I cried nearly all the time. Sometimes she would sit there and cry with me, other times talk with me and hold my hand, tell me that she would do anything to help me get better, other times just sit there quietly whilst I ate the food. Depression is difficult to explain to people. I have had a lot of injuries playing hurling, snapped cruciates, broken bones in my hands 11 times, had my lips sliced in half and all my upper teeth blown out with a dirty pull but none of them come anywhere near the physical pain and mental torture of depression.

It permeates every part of your being, from your head to your toes. It is never ending, waves and waves of utter despair and hopelessness and fear and darkness flood throughout your whole body. It wrecks your dreams and turns your days into a living nightmare. It destroys your personality, your relationship with your family and friends, your work, your sporting life, it affects them all.

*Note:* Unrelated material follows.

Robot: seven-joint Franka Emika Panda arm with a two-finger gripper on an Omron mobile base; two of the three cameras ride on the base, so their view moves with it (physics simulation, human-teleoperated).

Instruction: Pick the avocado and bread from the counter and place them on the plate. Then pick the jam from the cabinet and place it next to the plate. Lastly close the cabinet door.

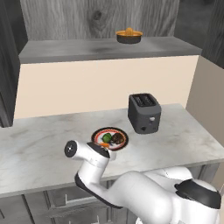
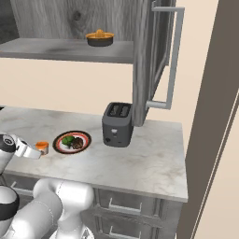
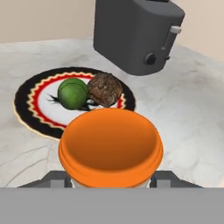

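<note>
1. Pincer (image 3: 110, 177) — clamped on the jam (image 3: 111, 146); in the hand view its dark tips flank the jar's base, mostly hidden by the wide orange body.
2. Jam, right base view (image 2: 42, 147) — held low at the near left of the plate (image 2: 72, 142), just beside its rim; whether it touches the counter (image 2: 140, 158) cannot be told.
3. Plate, hand view — avocado (image 3: 72, 93) and bread (image 3: 104, 89) lie touching on its white centre.
4. Toaster (image 1: 144, 113) — right of the plate; its top is cut off in the hand view.
5. Cabinet door (image 2: 161, 56) — stands open, edge-on in the right base view.
6. Cabinet (image 1: 109, 49) shelf — bears a dark bowl (image 1: 129, 36).
</note>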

First Steps Out of Anxiety

Your ability to give and receive affection is gone. You tear at your skin and your hair with frustration. You cut yourself to give some form of physical expression to the incredible pain you feel. You go to sleep hoping, praying not to wake up. You rack your brain seeing is there something you done in your life that justifies this suffering. You wonder why God is not answering your pleas for relief and you wonder is he there at all or has he forgotten about you.

And through it all remains the darkness. This endless, black, never ending tunnel of darkness. I had been five months in my room now. I had watched the summer turn into the autumn and then to Winter through my bedroom window. One of the most difficult things was watching my teammates parade through the town after winning the U21 championship through it.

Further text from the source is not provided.